▶ [Data extract]:
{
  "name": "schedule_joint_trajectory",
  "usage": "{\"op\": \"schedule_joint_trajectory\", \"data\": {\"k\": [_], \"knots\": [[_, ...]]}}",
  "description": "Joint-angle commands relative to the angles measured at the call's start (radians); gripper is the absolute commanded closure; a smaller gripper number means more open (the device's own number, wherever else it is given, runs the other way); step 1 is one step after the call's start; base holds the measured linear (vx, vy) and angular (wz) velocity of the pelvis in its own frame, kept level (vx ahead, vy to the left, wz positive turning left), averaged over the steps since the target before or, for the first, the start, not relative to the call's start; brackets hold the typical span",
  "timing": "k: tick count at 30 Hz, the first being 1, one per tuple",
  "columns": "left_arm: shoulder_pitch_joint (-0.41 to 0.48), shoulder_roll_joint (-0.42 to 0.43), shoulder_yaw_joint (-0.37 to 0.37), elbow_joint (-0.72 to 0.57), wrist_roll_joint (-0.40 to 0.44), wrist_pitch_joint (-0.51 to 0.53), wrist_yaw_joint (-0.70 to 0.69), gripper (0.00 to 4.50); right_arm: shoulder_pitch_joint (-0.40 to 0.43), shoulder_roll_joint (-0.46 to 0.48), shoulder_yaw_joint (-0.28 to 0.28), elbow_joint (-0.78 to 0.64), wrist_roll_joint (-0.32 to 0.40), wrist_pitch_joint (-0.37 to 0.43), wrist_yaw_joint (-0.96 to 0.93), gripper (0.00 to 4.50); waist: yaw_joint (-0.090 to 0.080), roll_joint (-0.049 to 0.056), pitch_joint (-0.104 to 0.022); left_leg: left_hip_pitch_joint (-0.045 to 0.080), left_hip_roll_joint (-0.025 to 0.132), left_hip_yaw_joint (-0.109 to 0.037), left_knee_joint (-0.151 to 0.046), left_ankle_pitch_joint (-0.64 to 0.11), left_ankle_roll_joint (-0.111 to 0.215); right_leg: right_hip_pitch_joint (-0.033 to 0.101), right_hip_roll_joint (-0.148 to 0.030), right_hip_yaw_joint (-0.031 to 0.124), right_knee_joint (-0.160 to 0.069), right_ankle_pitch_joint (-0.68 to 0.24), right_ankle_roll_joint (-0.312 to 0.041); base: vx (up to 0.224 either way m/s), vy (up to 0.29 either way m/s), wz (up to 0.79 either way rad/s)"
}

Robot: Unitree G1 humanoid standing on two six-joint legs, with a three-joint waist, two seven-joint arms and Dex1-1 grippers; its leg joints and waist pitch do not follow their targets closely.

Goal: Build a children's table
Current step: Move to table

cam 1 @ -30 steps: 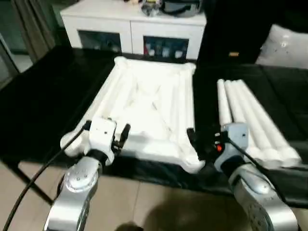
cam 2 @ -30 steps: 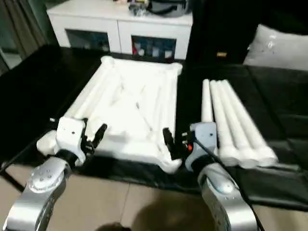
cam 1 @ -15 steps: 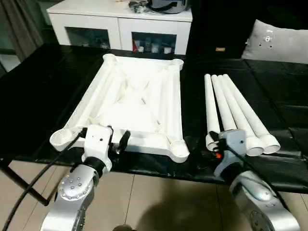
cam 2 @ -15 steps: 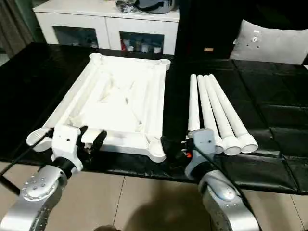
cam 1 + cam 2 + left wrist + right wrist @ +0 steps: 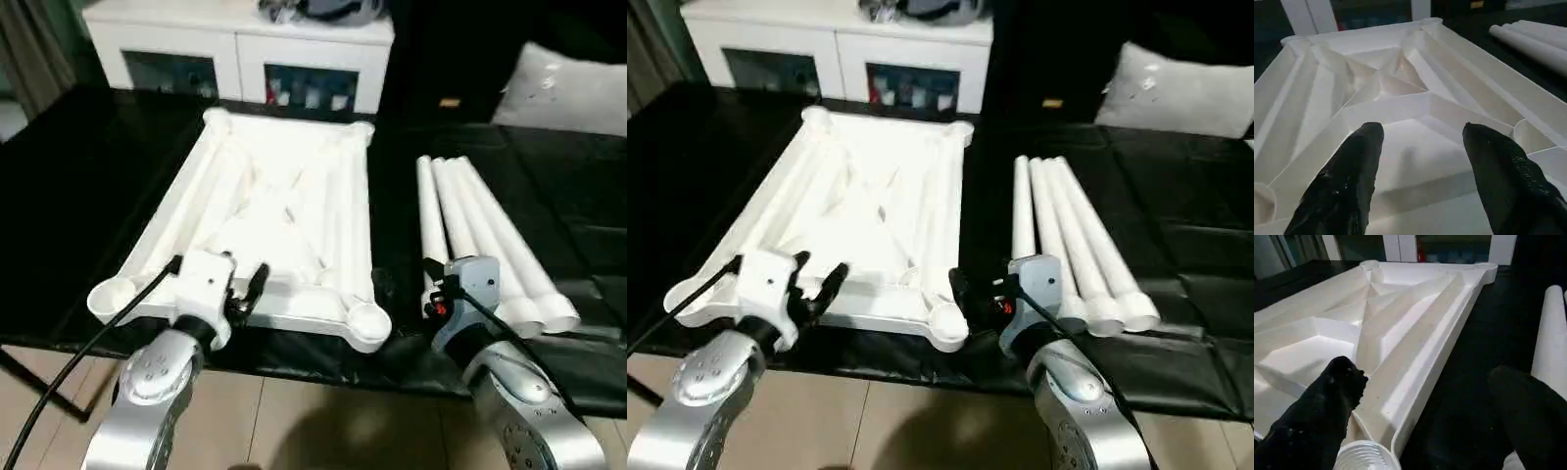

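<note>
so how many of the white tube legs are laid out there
4, side by side on the black surface to the right of the upside-down tabletop: legs. Right gripper partly covers the nearest ends.

Both forearms are silver, rounded metal shells with small dark screw heads set in the casing. Each ends in a white boxy wrist block carrying two black fingers. The left gripper (image 5: 243, 286) has a black cable looping from its block down past the forearm. The right gripper (image 5: 965, 292) shows a small red mark on its block and a black cable over the forearm. The fingers (image 5: 1347, 186) are matte black, tapered, with rounded tips.
</note>
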Motion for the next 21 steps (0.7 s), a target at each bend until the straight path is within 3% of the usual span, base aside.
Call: {"op": "schedule_joint_trajectory", "data": {"k": [1,2,3,6,7,8,9,12,14,16,17,18,21], "knots": [[0.001,0.003,-0.013,0.009,0.007,-0.002,-0.003,1.53,-0.004,-0.001,-0.013,-0.012,-0.003,-0.004,-0.005,0.0,0.001,0.004,-0.048,0.025,0.085,-0.034,-0.068,0.141,0.0,0.041,-0.091,0.046,-0.036,0.467,-0.101,0.0,0.0,0.0],[0.002,0.002,-0.017,0.01,0.007,-0.004,-0.004,1.53,-0.007,-0.007,-0.009,-0.013,-0.013,-0.006,-0.006,0.0,-0.004,0.01,-0.035,0.03,0.096,-0.036,-0.087,-0.053,-0.02,0.039,-0.1,0.049,-0.053,0.265,-0.117,-0.064,-0.013,-0.01],[0.002,0.002,-0.017,0.01,0.007,-0.004,-0.004,1.53,-0.007,-0.007,-0.009,-0.013,-0.013,-0.006,-0.006,0.0,-0.009,0.007,-0.024,0.034,0.101,-0.038,-0.103,-0.196,-0.035,0.04,-0.103,0.054,-0.067,0.074,-0.127,-0.11,-0.018,0.0],[0.01,-0.002,-0.025,0.019,0.005,-0.013,-0.006,1.53,-0.008,-0.016,-0.015,-0.011,-0.022,-0.008,-0.01,0.0,-0.009,0.011,-0.006,0.045,0.104,-0.037,-0.116,-0.364,-0.058,0.025,-0.11,0.066,-0.096,-0.223,-0.131,-0.059,-0.006,0.0],[0.01,-0.004,-0.027,0.024,0.003,-0.014,-0.009,1.53,-0.008,-0.018,-0.018,-0.008,-0.022,-0.011,-0.01,0.0,-0.011,0.006,-0.001,0.05,0.099,-0.039,-0.118,-0.432,-0.076,0.023,-0.116,0.068,-0.11,-0.378,-0.116,-0.103,-0.003,-0.03],[0.006,-0.004,-0.031,0.029,0.003,-0.016,-0.011,1.53,-0.009,-0.019,-0.02,-0.003,-0.023,-0.014,-0.008,0.0,-0.012,0.008,0.005,0.057,0.096,-0.039,-0.117,-0.471,-0.087,0.013,-0.12,0.07,-0.124,-0.494,-0.094,-0.098,-0.002,-0.05],[0.006,-0.004,-0.031,0.029,0.003,-0.016,-0.011,1.53,-0.009,-0.019,-0.02,-0.003,-0.023,-0.014,-0.008,0.0,-0.012,0.006,0.003,0.059,0.095,-0.041,-0.117,-0.473,-0.088,0.013,-0.122,0.07,-0.128,-0.524,-0.084,-0.127,-0.006,-0.08],[-0.001,-0.006,-0.031,0.034,0.003,-0.016,-0.012,1.53,-0.013,-0.018,-0.019,0.001,-0.024,-0.017,-0.008,0.0,-0.012,0.006,-0.005,0.047,0.097,-0.04,-0.123,-0.389,-0.072,0.019,-0.117,0.071,-0.122,-0.423,-0.083,-0.023,-0.002,-0.02],[-0.01,-0.012,-0.022,0.038,-0.001,-0.015,-0.008,1.53,-0.022,-0.015,-0.014,0.008,-0.026,-0.021,-0.006,0.0,-0.011,0.006,-0.01,0.042,0.099,-0.037,-0.123,-0.325,-0.054,0.02,-0.109,0.07,-0.108,-0.298,-0.105,0.0,0.0,0.0],[-0.012,-0.015,-0.018,0.039,-0.004,-0.015,-0.006,1.53,-0.025,-0.013,-0.012,0.012,-0.028,-0.022,-0.007,0.0,-0.011,0.006,-0.012,0.039,0.099,-0.034,-0.121,-0.296,-0.044,0.021,-0.108,0.069,-0.102,-0.25,-0.123,0.0,0.0,0.0],[-0.008,-0.019,-0.009,0.034,-0.008,-0.013,0.002,1.53,-0.028,-0.012,-0.005,0.017,-0.032,-0.025,-0.005,0.0,-0.009,0.001,-0.014,0.04,0.099,-0.031,-0.12,-0.304,-0.041,0.024,-0.11,0.068,-0.1,-0.256,-0.128,0.0,0.0,0.0],[-0.007,-0.02,-0.009,0.033,-0.008,-0.012,0.003,1.53,-0.028,-0.012,-0.004,0.018,-0.032,-0.025,-0.005,0.0,-0.009,0.003,-0.013,0.044,0.098,-0.029,-0.12,-0.327,-0.042,0.024,-0.11,0.068,-0.103,-0.284,-0.127,0.0,0.0,0.0],[-0.001,-0.024,-0.004,0.024,-0.009,-0.01,0.012,1.53,-0.032,-0.009,-0.001,0.029,-0.035,-0.03,-0.001,0.0,-0.007,-0.001,-0.012,0.058,0.094,-0.021,-0.121,-0.422,-0.03,0.034,-0.103,0.062,-0.122,-0.44,-0.11,0.0,0.0,0.0]]}}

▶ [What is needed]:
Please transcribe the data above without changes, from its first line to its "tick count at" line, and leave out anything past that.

▶ [Result of this task]:
{
  "name": "schedule_joint_trajectory",
  "usage": "{\"op\": \"schedule_joint_trajectory\", \"data\": {\"k\": [_], \"knots\": [[_, ...]]}}",
  "description": "Joint-angle commands relative to the angles measured at the call's start (radians); gripper is the absolute commanded closure; a smaller gripper number means more open (the device's own number, wherever else it is given, runs the other way); step 1 is one step after the call's start; base holds the measured linear (vx, vy) and angular (wz) velocity of the pelvis in its own frame, kept level (vx ahead, vy to the left, wz positive turning left), averaged over the steps since the target before or, for the first, the start, not relative to the call's start; brackets hold the typical span",
  "timing": "k: tick count at 30 Hz, the first being 1, one per tuple",

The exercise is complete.